WHAT YOU WILL DO: Pictures are to be omitted; everything else in the data must be transcribed exactly.
*** Opening INFORMATION PROVIDED ***
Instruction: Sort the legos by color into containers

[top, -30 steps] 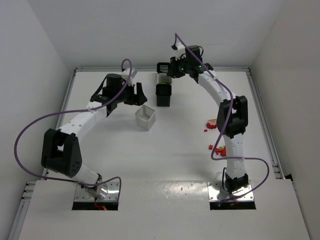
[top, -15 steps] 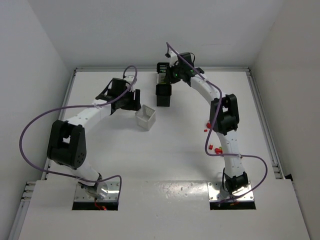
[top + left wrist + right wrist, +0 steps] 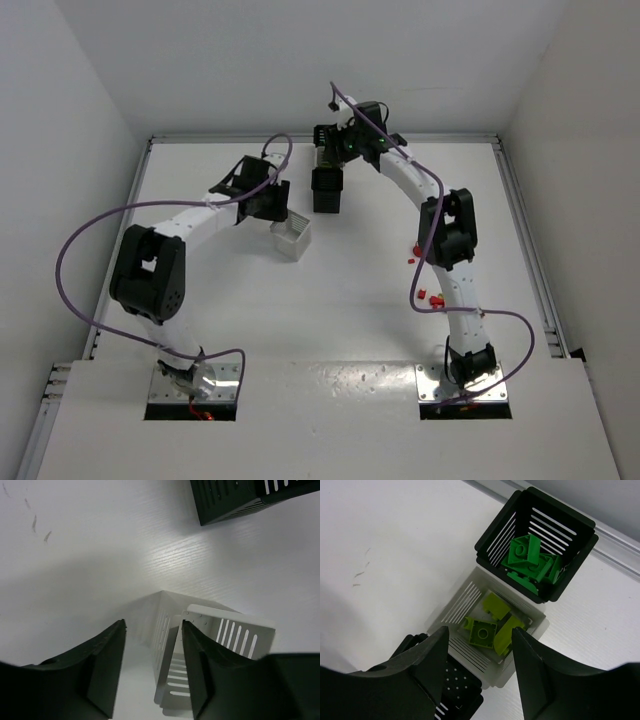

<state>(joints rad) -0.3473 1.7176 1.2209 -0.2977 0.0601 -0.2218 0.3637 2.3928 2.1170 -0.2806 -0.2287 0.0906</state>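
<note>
Moved since earlier: the left arm has swung inward, bringing the left claw (image 3: 278,210) from well apart to just beside the lone bin (image 3: 291,238). The right claw (image 3: 338,150) has drawn left, over the row of bins.
Top view, bins: the lone bin has not shifted and stands apart from the row. The near black bin (image 3: 327,192) is plain to see, while the two behind it are partly hidden under the right arm.
Top view, legos: the red legos (image 3: 421,249) lie scattered on the bench (image 3: 250,320) beside the right arm, well apart from every bin and not yet sorted.
Left wrist, claw: the fingers (image 3: 105,665) are apart and hold nothing.
Left wrist, bin: one slatted wall of the lone bin stands in the gap between the fingers, and the right finger seems to be inside the bin. Whether they touch cannot be told.
Right wrist, claw: apart and empty, hanging above the row.
Right wrist, contents: green legos (image 3: 530,560) lie in the far black bin (image 3: 492,537) and lime legos (image 3: 487,625) in the mid white bin (image 3: 457,607). The near black bin shows only bare perforated floor.
Meaning for the task: green and lime are housed. The left claw looks set to pinch the lone bin's wall, probably to shift it. The red legos likely come next.
</note>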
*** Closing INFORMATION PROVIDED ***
YOUR RESPONSE:
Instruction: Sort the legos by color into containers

[top, -30 steps] 
[top, -15 steps] 
[top + left wrist + right wrist, +0 steps] 

<state>(joints rad) -0.3473 1.7176 1.2209 -0.2977 0.0601 -0.2218 0.3637 2.3928 2.1170 -0.2806 -0.2287 0.0906</state>
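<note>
Moved since earlier: the left arm has swung inward, bringing the left claw (image 3: 278,210) from well apart to just beside the lone bin (image 3: 291,238). The right claw (image 3: 338,150) has drawn left, over the row of bins.
Top view, bins: the lone bin has not shifted and stands apart from the row. The near black bin (image 3: 327,192) is plain to see, while the two behind it are partly hidden under the right arm.
Top view, legos: the red legos (image 3: 421,249) lie scattered on the bench (image 3: 250,320) beside the right arm, well apart from every bin and not yet sorted.
Left wrist, claw: the fingers (image 3: 105,665) are apart and hold nothing.
Left wrist, bin: one slatted wall of the lone bin stands in the gap between the fingers, and the right finger seems to be inside the bin. Whether they touch cannot be told.
Right wrist, claw: apart and empty, hanging above the row.
Right wrist, contents: green legos (image 3: 530,560) lie in the far black bin (image 3: 492,537) and lime legos (image 3: 487,625) in the mid white bin (image 3: 457,607). The near black bin shows only bare perforated floor.
Meaning for the task: green and lime are housed. The left claw looks set to pinch the lone bin's wall, probably to shift it. The red legos likely come next.
</note>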

What precedes this is the full answer.